The movie takes place in 1906 and stars Jason Clarke stars as Eric Price, a psychologist who lost his wife in a botched murder-suicide. Deeply in debt, he’s hired to perform a psychological evalution on reclusive widow Sarah Winchester (Mirren), majority shareholder of the Winchester Repeating Arms Co. This requires him to take up temporary residence in Winchester Mansion in San Jose, a sprawling seven-story architectural monstrosity consisting of dozens of randomly-appointed rooms and undergoing constant renovations. The movie was filmed at the actual Winchester Mystery House, and I wish the movie would have spent more time just exploring the oddities of the house than getting bogged down in a by-the-numbers horror storyline.

The people paying Price clearly want him to declare Sarah mentally unfit to run the company, and at first it looks like they won’t have to twist his arm too hard to get that diagnosis. Sarah believes the house is haunted by the ghosts of people who have been killed by Winchester rifles. She adds rooms as often as she does because recreating the people’s final resting places allows them to manifest themselves so she can help them find closure. Price thinks this is all madness, of course, but he wonders how Sarah knows about his wife’s garden room. He’s creeped out by the house, sometimes by servants who appear out of nowhere and sometimes by blood that oozes out of the wall. But he figures there’s a rational explanation for everything, and that he’s just hallucinating because Sarah won’t let him have his “medication” in the house. The fact that Sarah is a woman in 1906 who won’t let a man drink whatever questionable substance he wants (the bottle is actually labelled “Poison”) isn’t going to do her any favors on the evaluation.  

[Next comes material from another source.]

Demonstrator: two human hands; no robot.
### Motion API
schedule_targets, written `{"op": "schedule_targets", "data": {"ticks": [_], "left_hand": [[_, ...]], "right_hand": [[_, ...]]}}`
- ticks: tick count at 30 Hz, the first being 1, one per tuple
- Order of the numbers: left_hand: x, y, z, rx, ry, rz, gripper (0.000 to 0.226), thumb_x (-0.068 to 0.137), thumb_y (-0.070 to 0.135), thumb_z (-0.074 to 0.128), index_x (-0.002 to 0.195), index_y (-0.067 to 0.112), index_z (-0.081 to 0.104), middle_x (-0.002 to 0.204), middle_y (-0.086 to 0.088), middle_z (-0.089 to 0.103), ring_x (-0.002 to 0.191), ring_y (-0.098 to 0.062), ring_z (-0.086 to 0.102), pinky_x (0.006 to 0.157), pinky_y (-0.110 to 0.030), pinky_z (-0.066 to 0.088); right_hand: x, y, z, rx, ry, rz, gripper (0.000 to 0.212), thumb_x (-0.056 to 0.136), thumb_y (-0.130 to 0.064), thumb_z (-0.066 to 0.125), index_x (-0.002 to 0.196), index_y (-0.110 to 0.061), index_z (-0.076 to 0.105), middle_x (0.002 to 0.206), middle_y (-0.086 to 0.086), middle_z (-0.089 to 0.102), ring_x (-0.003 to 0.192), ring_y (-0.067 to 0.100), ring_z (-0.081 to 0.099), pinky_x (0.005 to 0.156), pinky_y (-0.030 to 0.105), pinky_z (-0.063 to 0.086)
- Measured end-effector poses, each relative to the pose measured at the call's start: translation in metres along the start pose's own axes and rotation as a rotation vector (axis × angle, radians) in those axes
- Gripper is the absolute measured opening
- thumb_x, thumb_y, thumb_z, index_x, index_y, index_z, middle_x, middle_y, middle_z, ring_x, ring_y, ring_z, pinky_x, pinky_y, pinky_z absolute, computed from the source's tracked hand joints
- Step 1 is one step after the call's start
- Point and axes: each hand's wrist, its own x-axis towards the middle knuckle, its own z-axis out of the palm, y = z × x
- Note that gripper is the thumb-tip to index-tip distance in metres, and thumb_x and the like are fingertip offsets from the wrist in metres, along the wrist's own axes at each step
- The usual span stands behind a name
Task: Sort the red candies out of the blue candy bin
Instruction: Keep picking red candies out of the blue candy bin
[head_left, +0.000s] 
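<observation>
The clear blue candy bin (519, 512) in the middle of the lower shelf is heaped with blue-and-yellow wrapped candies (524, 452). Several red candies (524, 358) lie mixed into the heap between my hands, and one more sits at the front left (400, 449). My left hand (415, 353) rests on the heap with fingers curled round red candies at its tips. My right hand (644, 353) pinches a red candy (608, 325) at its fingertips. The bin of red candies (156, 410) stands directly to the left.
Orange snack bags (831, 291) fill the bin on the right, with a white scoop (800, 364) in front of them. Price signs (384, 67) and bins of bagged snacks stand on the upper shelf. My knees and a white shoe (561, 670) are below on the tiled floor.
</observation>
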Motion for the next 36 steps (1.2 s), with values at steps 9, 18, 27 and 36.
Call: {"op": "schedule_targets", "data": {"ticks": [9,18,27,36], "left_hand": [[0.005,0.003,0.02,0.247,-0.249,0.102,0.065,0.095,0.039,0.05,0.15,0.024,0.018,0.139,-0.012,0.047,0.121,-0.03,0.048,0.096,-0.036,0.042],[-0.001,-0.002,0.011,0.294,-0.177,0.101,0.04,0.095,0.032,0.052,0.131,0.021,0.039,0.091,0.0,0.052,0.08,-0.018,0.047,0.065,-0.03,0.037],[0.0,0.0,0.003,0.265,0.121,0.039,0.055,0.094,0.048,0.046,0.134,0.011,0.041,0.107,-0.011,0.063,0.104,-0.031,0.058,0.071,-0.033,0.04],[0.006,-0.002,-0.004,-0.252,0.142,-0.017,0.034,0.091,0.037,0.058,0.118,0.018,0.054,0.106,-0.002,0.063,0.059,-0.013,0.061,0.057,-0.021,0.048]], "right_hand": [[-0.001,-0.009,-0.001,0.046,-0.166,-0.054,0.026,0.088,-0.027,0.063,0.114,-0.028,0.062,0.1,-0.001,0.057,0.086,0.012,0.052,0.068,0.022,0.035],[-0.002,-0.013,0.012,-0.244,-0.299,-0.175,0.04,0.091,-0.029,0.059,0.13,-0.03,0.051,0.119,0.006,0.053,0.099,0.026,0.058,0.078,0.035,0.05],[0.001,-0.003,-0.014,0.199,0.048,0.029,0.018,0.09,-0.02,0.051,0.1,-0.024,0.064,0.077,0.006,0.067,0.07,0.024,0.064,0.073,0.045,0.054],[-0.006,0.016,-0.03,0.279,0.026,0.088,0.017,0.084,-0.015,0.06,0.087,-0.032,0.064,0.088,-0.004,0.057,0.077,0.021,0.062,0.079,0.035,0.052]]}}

You can probably guess where this is all going. Strange things keep happening until even Price can’t deny that the house is haunted. Most of the spirits don’t want to harm the living, but one wants to bring down the whole Winchester family. The key to resolving the situation lies with Price and his ability to confront his past. He carries around a bullet that played a part in the death of his wife, perhaps it can play a part in saving lives instead of taking them. And when I say “perhaps,” I mean of course it will.

“Winchester” isn’t without its minor charms. The Winchester House is an interesting setting, the costumes are top-notch, and Clarke and Mirren turn in better performances than the material deserves. But there’s still an unshakeable feeling that we got this movie last month, and it wasn’t terribly original then either. A ghost wants to show up in the background of a quiet scene? We’re expecting the ghost, it would be rude of it not to put in an appearance. “Winchester” is a forgettable, ineffectual film. It didn’t even open to more money than the seventh week of “Jumanji,” so I have a feeling it’s going to become a ghost real soon.  

 

Grade: C-

 

“Winchester” is rated PG-13 for violence, disturbing images, drug content, some sexual material and thematic elements. Its running time is 99 minutes.